Content starts

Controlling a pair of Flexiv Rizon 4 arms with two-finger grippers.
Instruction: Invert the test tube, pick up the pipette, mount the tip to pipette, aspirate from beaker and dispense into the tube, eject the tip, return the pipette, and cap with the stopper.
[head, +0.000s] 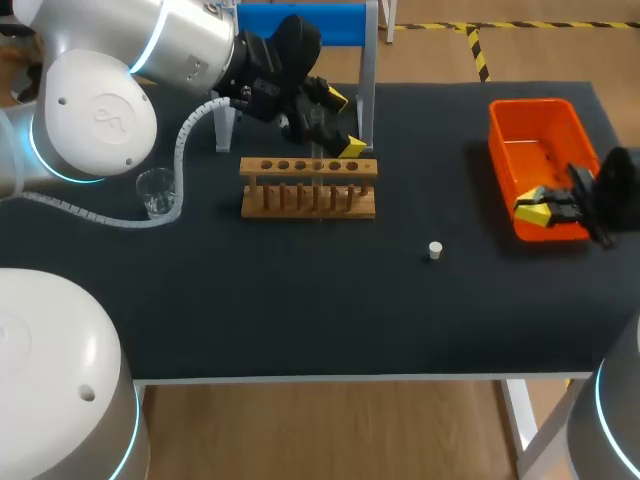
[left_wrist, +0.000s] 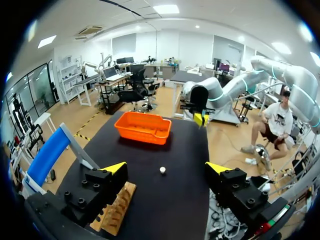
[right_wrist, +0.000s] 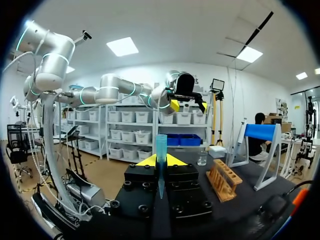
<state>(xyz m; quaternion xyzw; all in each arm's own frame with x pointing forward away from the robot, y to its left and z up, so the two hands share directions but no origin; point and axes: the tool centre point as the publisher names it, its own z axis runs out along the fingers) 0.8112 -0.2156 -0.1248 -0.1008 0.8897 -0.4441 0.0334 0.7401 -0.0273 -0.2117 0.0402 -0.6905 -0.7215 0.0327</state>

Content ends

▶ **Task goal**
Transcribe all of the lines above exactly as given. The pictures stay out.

▶ **Task solution**
Controlling a pair of Flexiv Rizon 4 arms with two-finger grippers.
Instruction: Invert the test tube, pick up the pipette, mount the tip to pipette, aspirate from beaker and dispense into the tube, eject the tip, return the pipette, and cap with the stopper.
[head, +0.000s] 
[left_wrist, +0.000s] 
[right_wrist, +0.000s] 
<state>(xyz m; quaternion xyzw; all in each arm's own frame with x pointing forward away from the robot, y to its left and z up, so the two hands share directions but no origin; point and axes: the tool centre point as the publisher names it, its own z axis runs out along the fingers) 0.8112 -0.2156 -0.1248 -0.1008 0.8897 -0.4441 0.0334 0.7401 -0.0273 -0.2117 0.0402 -0.6905 -0.7215 0.0327</state>

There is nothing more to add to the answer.